§ **Work item**
Go through the lines below and copy any that hold the string "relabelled".

§ **Data to use**
▼

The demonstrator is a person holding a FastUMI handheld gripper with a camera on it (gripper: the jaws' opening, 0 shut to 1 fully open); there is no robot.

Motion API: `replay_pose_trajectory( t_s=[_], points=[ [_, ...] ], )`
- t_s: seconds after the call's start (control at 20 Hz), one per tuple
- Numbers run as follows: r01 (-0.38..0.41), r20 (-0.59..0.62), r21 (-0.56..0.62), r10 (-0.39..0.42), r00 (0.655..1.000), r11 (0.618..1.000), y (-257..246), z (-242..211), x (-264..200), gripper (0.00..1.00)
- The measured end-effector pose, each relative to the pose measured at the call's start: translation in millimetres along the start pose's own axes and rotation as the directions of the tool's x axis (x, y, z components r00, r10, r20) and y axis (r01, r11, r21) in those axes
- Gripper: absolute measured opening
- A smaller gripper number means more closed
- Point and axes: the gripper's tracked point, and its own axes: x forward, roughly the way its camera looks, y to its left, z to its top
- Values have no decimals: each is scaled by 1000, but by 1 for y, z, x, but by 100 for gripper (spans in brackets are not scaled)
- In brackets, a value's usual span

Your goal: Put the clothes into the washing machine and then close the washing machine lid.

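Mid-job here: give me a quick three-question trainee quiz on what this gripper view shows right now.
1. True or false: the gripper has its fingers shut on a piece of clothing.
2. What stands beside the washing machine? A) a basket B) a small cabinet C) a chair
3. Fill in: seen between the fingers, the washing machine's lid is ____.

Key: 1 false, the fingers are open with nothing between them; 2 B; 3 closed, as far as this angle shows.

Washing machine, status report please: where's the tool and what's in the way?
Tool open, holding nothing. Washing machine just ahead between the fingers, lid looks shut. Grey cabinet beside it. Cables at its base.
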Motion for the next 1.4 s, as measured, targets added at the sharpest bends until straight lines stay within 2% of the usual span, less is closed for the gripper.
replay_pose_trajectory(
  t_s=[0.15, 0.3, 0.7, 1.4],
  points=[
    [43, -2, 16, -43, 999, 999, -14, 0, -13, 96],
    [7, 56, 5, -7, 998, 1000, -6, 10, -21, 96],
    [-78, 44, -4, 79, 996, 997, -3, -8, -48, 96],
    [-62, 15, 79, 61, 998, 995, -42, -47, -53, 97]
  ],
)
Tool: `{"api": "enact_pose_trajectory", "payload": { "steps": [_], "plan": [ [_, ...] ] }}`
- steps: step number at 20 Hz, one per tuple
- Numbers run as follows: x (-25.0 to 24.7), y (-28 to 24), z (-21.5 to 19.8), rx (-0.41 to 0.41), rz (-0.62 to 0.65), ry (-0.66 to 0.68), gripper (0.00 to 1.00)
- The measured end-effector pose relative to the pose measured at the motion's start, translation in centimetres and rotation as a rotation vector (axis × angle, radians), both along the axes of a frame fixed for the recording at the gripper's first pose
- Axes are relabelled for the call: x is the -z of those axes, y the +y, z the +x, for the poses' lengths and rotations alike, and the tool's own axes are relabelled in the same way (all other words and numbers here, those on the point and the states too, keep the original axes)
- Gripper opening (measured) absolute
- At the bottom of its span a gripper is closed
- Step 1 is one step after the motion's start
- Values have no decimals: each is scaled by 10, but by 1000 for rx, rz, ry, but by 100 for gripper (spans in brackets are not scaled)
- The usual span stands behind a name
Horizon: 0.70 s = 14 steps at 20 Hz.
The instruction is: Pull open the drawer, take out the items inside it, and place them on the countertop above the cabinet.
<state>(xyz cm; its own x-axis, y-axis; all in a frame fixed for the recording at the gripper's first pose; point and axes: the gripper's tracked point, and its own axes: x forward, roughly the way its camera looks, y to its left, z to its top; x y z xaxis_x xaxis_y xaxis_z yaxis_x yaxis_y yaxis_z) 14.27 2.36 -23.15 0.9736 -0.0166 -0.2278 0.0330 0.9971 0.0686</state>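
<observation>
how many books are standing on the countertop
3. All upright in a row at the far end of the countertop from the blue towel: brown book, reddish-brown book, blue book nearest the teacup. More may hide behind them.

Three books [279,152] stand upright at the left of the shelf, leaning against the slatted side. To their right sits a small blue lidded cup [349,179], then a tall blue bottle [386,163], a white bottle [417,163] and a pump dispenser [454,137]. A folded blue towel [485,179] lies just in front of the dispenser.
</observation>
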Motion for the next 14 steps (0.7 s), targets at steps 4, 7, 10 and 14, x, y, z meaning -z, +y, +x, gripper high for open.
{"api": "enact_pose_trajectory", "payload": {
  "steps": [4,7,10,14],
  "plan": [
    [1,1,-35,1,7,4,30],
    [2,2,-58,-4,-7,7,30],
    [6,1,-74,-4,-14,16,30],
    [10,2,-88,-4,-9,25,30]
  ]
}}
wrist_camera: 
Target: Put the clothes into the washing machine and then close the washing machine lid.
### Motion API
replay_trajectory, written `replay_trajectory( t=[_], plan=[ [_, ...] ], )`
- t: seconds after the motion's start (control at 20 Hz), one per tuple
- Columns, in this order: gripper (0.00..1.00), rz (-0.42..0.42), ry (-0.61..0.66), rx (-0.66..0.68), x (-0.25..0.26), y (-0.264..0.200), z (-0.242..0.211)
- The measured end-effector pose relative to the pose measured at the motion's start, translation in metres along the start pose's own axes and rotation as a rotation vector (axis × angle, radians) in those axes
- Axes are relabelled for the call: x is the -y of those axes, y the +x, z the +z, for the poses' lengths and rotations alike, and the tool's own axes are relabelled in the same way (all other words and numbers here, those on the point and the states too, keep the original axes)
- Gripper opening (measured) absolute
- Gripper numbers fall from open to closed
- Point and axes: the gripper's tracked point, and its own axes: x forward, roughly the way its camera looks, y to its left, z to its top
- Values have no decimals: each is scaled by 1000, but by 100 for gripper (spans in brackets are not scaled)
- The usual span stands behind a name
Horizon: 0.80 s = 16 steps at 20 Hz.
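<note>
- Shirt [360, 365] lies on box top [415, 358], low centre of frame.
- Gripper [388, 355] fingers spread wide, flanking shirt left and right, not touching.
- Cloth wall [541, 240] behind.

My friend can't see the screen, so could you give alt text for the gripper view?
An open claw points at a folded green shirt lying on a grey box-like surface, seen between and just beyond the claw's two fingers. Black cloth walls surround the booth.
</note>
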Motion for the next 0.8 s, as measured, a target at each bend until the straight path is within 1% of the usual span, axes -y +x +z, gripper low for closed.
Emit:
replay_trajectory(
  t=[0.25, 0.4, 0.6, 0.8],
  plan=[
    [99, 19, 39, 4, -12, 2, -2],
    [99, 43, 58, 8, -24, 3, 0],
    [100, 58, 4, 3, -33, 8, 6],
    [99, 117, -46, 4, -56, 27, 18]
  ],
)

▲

§ **Response box**
- Axes are relabelled for the call: x is the -z of those axes, y the +y, z the +x, for the poses' lengths and rotations alike, and the tool's own axes are relabelled in the same way (all other words and numbers here, those on the point and the states too, keep the original axes)
- Axes are relabelled for the call: x is the -y of those axes, y the +x, z the +z, for the poses' lengths and rotations alike, and the tool's own axes are relabelled in the same way (all other words and numbers here, those on the point and the states too, keep the original axes)

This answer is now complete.